### Assignment
Find "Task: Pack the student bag" in the material, then return exactly the line containing it and all lines after it to the end, leaving out pictures.

### Data extract
::::::::

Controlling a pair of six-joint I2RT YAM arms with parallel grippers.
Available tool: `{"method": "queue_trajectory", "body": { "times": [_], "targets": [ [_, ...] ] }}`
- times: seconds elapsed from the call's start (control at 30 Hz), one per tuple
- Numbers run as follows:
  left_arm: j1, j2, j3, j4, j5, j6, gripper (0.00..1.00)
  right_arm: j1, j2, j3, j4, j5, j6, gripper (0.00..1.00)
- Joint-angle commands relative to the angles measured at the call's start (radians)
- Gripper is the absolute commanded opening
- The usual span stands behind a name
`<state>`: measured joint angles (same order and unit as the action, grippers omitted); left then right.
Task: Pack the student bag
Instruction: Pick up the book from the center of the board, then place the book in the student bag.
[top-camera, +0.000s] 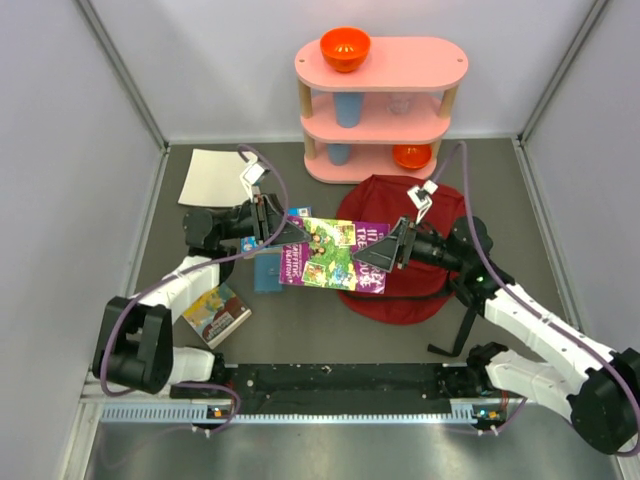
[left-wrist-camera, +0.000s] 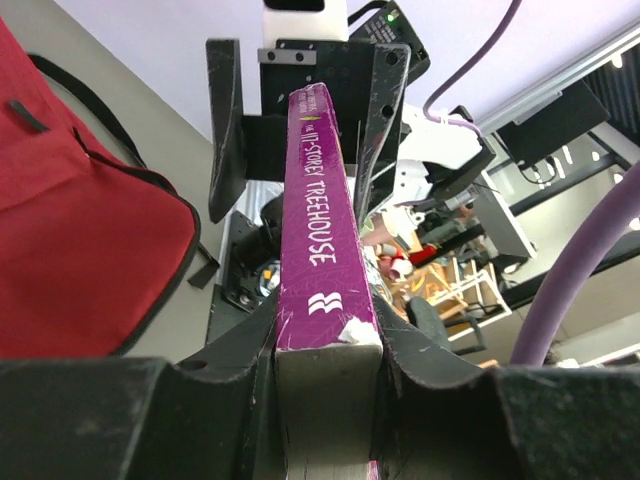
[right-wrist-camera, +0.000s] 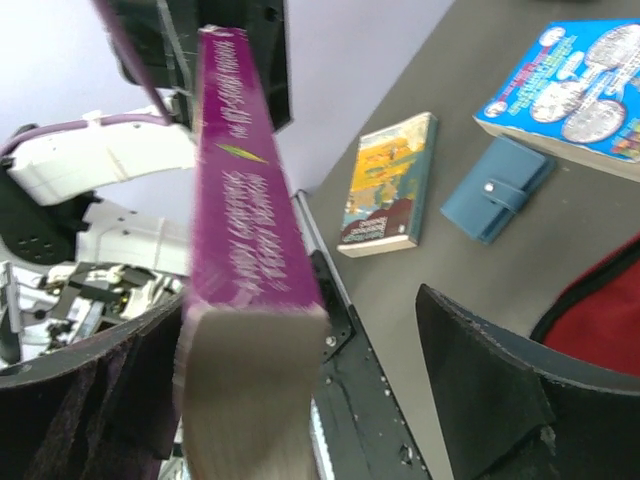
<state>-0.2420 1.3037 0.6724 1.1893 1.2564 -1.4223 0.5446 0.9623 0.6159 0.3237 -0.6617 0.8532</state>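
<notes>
You see the bag (top-camera: 400, 295) on the table (top-camera: 300, 335), right of centre. Over its left edge hangs the book (top-camera: 335, 255), clamped in the left end effector (top-camera: 293, 232). The right end effector (top-camera: 380, 254) gapes wide. A wallet (top-camera: 266, 272) and a paperback (top-camera: 217, 313) lie well to the left.

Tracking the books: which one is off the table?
The purple Treehouse book, clamped in the left gripper; the blue book and yellow-teal book lie on the table.

book (top-camera: 330, 255) over left edge of student bag (top-camera: 400, 295), wallet (top-camera: 267, 272) further left, shelf (top-camera: 440, 62) behind
</notes>
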Motion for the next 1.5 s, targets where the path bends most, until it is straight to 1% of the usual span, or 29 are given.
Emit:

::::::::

### Solution to this problem
Task: Pack the student bag
Instruction: Pick up the book from the center of the board, then place the book in the student bag.
[top-camera, +0.000s] 
[left-wrist-camera, +0.000s] 
[right-wrist-camera, +0.000s] 
<state>-0.2420 1.3037 0.6724 1.1893 1.2564 -1.4223 0.5446 0.9623 0.6159 0.3237 -0.6617 0.8532</state>
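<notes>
You see the bag (top-camera: 400, 295) on the table (top-camera: 300, 335), right of centre. Over its left edge hangs the book (top-camera: 335, 255), clamped in the left end effector (top-camera: 293, 232). The right end effector (top-camera: 380, 254) gapes wide. A wallet (top-camera: 266, 272) and a paperback (top-camera: 217, 313) lie well to the left.

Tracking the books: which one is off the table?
The purple Treehouse book, clamped in the left gripper; the blue book and yellow-teal book lie on the table.

book (top-camera: 330, 255) over left edge of student bag (top-camera: 400, 295), wallet (top-camera: 267, 272) further left, shelf (top-camera: 440, 62) behind
</notes>
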Motion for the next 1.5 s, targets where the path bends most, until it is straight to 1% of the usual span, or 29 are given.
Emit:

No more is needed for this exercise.